Parental rights bill panned by educators gains traction in Kansas House
Legislation would allow parents to prevent their children from learning material they disapprove of
A new form of parental rights legislation is expected to pass out of the Kansas House, following months of debate on public education statewide. (Sherman Smith/Kansas Reflector)
TOPEKA — Kansas House lawmakers moved forward on a form of parent’s rights legislation, one that would allow parents to pull their children out of any classes they found offensive without repercussions to the child’s grades.
Rep. Rebecca Schmoe, an Ottawa Republican, introduced an amended form of the bill on the House floor Wednesday. Schmoe said she felt the legislation would benefit both teachers and parents, though education officials have said the legislation would hinder teachers in classrooms.

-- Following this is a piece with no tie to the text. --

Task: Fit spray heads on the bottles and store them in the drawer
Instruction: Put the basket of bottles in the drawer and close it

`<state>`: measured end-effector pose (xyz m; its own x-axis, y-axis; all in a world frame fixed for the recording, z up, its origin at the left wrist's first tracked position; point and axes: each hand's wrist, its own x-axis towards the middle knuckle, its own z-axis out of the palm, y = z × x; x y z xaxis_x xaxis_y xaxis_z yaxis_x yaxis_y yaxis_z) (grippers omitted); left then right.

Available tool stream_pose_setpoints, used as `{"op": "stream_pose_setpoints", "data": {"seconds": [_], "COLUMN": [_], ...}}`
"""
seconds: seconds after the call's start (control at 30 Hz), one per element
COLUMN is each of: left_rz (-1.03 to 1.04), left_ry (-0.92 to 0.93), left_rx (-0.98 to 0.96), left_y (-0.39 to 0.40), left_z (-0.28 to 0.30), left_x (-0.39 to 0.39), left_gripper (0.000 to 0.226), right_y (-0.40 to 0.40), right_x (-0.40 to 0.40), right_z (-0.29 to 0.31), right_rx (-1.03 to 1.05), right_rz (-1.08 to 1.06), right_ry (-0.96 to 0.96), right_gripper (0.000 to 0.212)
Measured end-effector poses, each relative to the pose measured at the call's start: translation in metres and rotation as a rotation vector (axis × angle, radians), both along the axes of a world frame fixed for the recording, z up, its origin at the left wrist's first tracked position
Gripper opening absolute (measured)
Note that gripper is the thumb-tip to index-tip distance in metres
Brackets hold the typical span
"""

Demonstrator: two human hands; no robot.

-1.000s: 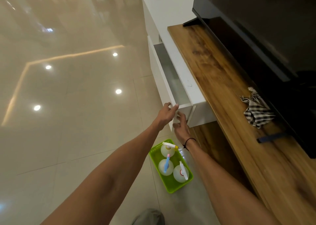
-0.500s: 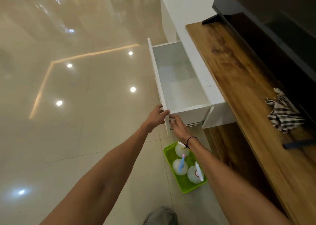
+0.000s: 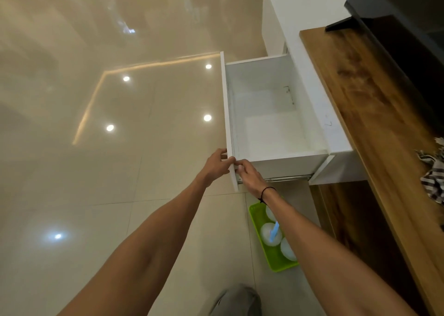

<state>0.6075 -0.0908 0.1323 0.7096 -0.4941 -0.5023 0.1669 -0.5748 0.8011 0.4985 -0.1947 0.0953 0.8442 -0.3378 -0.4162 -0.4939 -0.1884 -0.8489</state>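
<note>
Both hands grip the near corner of a white drawer (image 3: 271,123) pulled well out of a low cabinet: the left hand (image 3: 216,165) curls its fingers around the outer face of the drawer front (image 3: 227,114), while the right hand (image 3: 249,177), a black band (image 3: 266,192) at its wrist, pinches the same front panel from the inner side, just beside the left. The drawer's pale interior stands open to view, its metal runner (image 3: 288,178) showing beneath the near wall. On the tiled floor (image 3: 120,171) below the drawer and partly hidden behind the right forearm sits a green tray (image 3: 271,255) holding three round white bottles (image 3: 268,234); a blue spray head (image 3: 274,231) rises from the middle one, and whether the other two carry heads cannot be told, as the arm covers them. To the right runs a wooden surface (image 3: 372,114) carrying a checked cloth (image 3: 432,181) at the frame's edge and, farther back, the dark foot of a screen (image 3: 341,24). Ceiling lights glint off the glossy floor to the left. A grey-clad knee (image 3: 237,299) shows at the bottom edge between the two bare forearms.
</note>
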Motion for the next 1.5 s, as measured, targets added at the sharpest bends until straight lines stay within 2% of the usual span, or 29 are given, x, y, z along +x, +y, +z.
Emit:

“There’s actually zero language in this bill that addresses what a teacher teaches,” Schmoe said. “This bill is entirely about letting a parent decide what they are comfortable with their student hearing about in school from trusted adults. That’s all it is.”
The bill, House Bill 2236, stipulates that parents have the right to direct the education, upbringing and moral or religious training of their children. Under the bill, parents could remove their child from any lesson or class without harm to the student’s academic records if they objected to the material being taught.
Educational materials specified under the bill would include reading material, websites, videos and textbooks. If the material wasn’t included in the approved district curriculum or state educational standards, or if the material contradicted a parent’s beliefs or values, parents would have grounds to withdraw their children. Local school boards would be required to adopt policies and procedures for the bill, if passed.
Critics of the legislation, including the Kansas State Parent Teacher Association, State Board of Education, Kansas Association of School Boards and Kansas National Education Association have said the legislation is overbroad.
Rep. Linda Featherston, an Overland Park Democrat, questioned the need for the bill, saying schools already communicated well with parents, and that the issue should be left with local school boards and education officials.
“We’re addressing problems that do not exist,” Featherston said. “And we need to focus on things that make our state better, not that tear us apart.”
The legislation is similar to a parental bill of rights for K-12 public education passed in the Legislature during the last session. That bill encouraged skepticism of classroom instructional materials and challenges to books on the shelves of school libraries and was vetoed by Gov. Laura Kelly.